INFORMATION SHOWN.
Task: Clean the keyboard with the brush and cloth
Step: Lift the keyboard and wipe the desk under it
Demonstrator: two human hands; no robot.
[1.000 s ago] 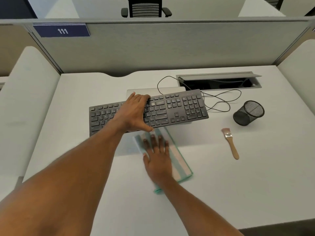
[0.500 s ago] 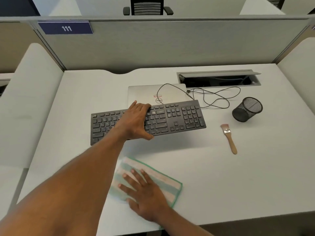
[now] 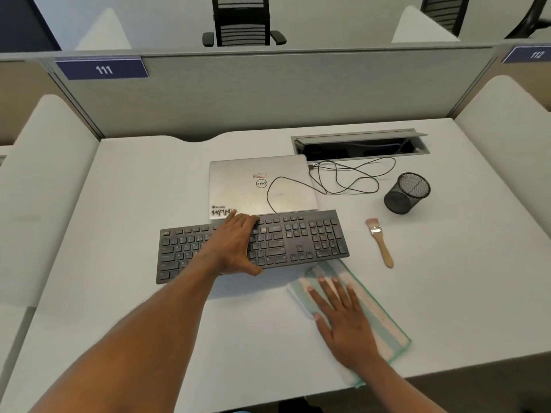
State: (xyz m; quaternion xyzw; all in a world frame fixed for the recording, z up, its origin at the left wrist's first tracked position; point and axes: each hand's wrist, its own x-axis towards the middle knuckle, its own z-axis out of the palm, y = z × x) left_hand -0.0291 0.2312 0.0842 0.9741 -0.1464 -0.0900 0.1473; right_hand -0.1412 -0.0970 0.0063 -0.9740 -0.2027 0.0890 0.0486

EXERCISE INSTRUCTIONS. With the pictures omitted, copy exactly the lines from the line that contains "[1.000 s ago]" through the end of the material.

SOLUTION FOR THIS PROBLEM.
[1.000 s ago] 
[0.500 s ago] 
[now] 
State: (xyz m; quaternion xyzw; all in a world frame fixed for the recording, z up, its origin at the left wrist's first tracked position; point and axes: each hand's wrist, its own x-axis towards the middle knuckle, its own z-axis out of the palm, y = z × x) left_hand -0.0291 0.2312 0.0842 0.9741 -0.1464 -0.0900 0.1473; right_hand -0.1412 -0.0970 0.0063 -0.9740 -0.2027 0.0890 0.0486

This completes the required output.